Wednesday, October 5, 2016

Federal Circuit hears argument at Pepperdine

Image result for pepperdine school of law
Image result for federal circuit courtYesterday morning the Federal Circuit Court of Appeals had a special sitting at Pepperdine School of Law in Malibu. Details here.

Pepperdine also gets a mention in last year's Supreme Court novel Tuttle In The Balance (about 3/4's of the way through, it's mentioned that fictional Supreme Court Justice Garabelli had "a background as a law professor at Pepperdine for a dozen years"). Speaking of Tuttle in the Balance, one amusing passage of appellate interest concerns a Supreme Court argument described like this:

"one of the nation's top First Amendment experts" gets up to argue, but "he's more of a scholar than an appellate advocate, so the court's conservatives eat him for lunch, make him wish he was back in his office at Harvard grading papers. The Chief mocks him. Garabelli ties him in knots. Cornelius gets two "[laughter]"s at his expense.

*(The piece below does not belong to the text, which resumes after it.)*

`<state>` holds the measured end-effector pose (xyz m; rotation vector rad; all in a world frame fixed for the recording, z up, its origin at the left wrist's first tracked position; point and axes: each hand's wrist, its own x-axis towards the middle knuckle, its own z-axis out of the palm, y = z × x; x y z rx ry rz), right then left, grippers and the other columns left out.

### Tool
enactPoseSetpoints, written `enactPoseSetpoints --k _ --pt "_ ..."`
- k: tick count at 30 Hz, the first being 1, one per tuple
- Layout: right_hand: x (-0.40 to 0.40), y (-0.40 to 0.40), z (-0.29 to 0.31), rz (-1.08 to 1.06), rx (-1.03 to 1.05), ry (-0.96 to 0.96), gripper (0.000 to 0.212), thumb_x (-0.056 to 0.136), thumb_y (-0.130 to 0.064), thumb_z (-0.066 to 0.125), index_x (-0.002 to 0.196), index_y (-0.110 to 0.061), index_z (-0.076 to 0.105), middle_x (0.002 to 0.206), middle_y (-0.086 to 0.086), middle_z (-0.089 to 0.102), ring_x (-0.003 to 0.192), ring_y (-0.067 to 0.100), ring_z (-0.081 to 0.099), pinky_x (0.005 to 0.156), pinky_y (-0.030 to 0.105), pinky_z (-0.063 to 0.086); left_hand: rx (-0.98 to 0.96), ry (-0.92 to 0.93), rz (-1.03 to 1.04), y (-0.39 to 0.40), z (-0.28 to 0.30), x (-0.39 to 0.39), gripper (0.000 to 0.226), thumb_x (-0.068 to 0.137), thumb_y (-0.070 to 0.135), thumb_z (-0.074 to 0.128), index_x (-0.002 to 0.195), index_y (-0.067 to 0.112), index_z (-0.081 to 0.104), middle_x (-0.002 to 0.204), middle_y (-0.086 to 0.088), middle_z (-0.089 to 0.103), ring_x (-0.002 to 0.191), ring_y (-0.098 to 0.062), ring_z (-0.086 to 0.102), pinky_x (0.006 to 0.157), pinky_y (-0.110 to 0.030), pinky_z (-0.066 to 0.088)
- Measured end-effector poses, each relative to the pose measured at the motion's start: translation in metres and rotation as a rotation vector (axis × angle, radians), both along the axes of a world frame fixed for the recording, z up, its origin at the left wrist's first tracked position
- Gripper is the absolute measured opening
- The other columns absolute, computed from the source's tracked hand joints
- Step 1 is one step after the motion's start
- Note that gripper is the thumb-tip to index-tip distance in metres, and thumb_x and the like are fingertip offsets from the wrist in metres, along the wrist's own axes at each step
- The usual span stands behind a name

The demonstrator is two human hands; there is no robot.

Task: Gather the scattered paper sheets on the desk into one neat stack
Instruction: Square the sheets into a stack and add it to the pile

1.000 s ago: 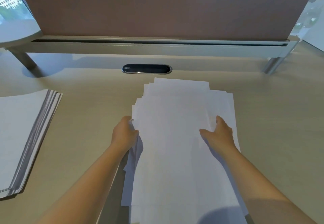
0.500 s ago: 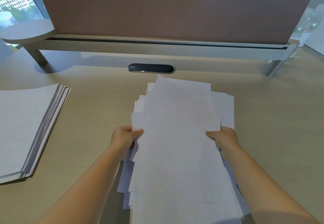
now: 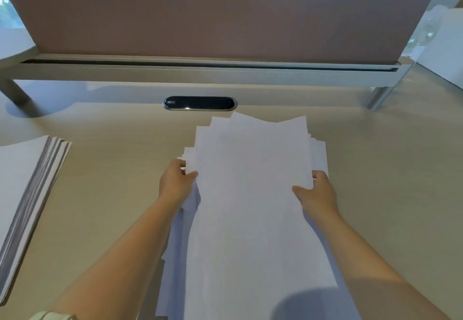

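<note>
A loose pile of white paper sheets lies in the middle of the beige desk, its far edges fanned and uneven. My left hand grips the pile's left edge, thumb on top and fingers under. My right hand holds the right edge the same way, thumb over the top sheets. The upper sheets are raised a little off the lower ones, which stick out on the left under my wrist.
A second, thicker stack of paper lies at the desk's left edge. A black oval cable port sits just beyond the pile. Behind it runs a metal rail under a brown partition panel.
Both hands went from resting flat on the pile to gripping its side edges. The upper sheets have lifted and their far edges have shifted closer together.
</note>
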<state>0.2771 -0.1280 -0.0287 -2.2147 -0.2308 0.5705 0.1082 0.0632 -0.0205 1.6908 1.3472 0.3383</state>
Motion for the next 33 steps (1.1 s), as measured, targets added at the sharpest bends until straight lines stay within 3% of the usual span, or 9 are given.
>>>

The lawyer can't make a straightforward argument that appeals to anyone's common sense; he's too wrapped up in his esoteric theory and obscure scholarship to score any points. Ed [Tuttle] almost feels bad for him, considers jumping in to his defense, but then decides such an intervention would be fruitless and unnecessary. The guy should have practiced more. The client should have hired somebody else. In any event, since the justices are almost never moved to change their minds by anything any lawyer ever says during oral argument, the advocate's poor performance has no real effect, except on the professor's future ability to secure high-profile oral argument gigs."